• _Exercise aim_: Keep the pictures out. Write out every line of the listing exactly.

• _Source material_:
☆ ☆ ☆

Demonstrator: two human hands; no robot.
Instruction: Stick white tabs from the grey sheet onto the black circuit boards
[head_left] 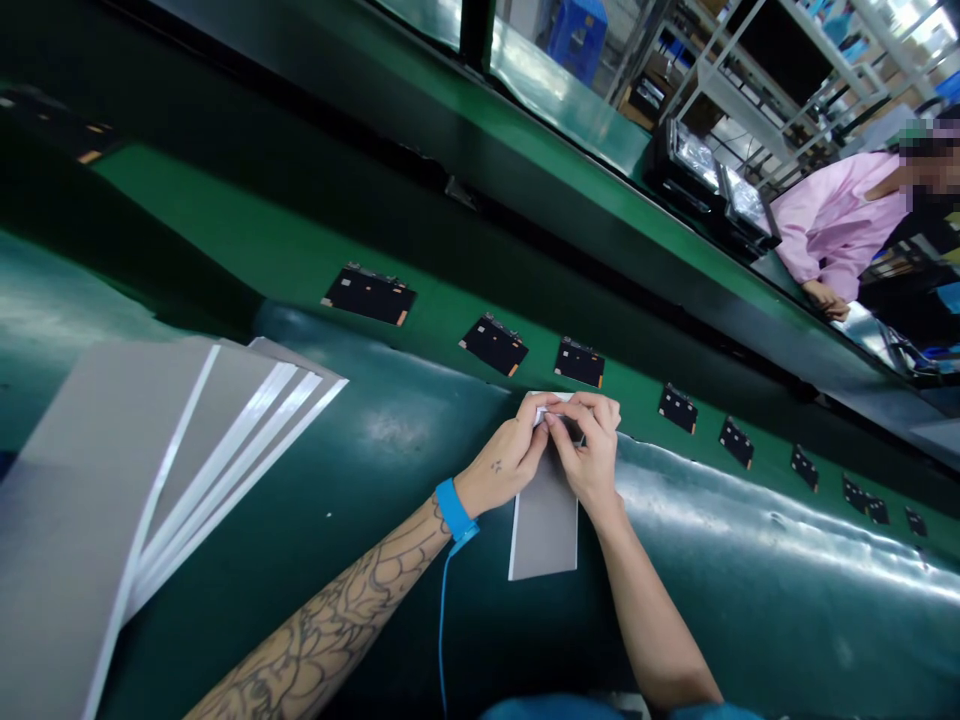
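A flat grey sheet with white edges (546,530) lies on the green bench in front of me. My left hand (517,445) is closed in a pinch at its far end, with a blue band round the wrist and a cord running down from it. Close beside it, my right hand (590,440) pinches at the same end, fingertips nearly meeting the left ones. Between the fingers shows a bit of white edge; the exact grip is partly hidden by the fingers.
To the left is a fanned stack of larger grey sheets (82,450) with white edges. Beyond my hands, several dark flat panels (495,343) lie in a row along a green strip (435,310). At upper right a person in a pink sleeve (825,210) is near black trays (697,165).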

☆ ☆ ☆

• _Solution to this task_:
Demonstrator: two human hands; no robot.
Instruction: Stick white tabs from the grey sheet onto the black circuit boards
[head_left] 
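A flat grey sheet with white edges (546,530) lies on the green bench in front of me. My left hand (517,445) is closed in a pinch at its far end, with a blue band round the wrist and a cord running down from it. Close beside it, my right hand (590,440) pinches at the same end, fingertips nearly meeting the left ones. Between the fingers shows a bit of white edge; the exact grip is partly hidden by the fingers.
To the left is a fanned stack of larger grey sheets (82,450) with white edges. Beyond my hands, several dark flat panels (495,343) lie in a row along a green strip (435,310). At upper right a person in a pink sleeve (825,210) is near black trays (697,165).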

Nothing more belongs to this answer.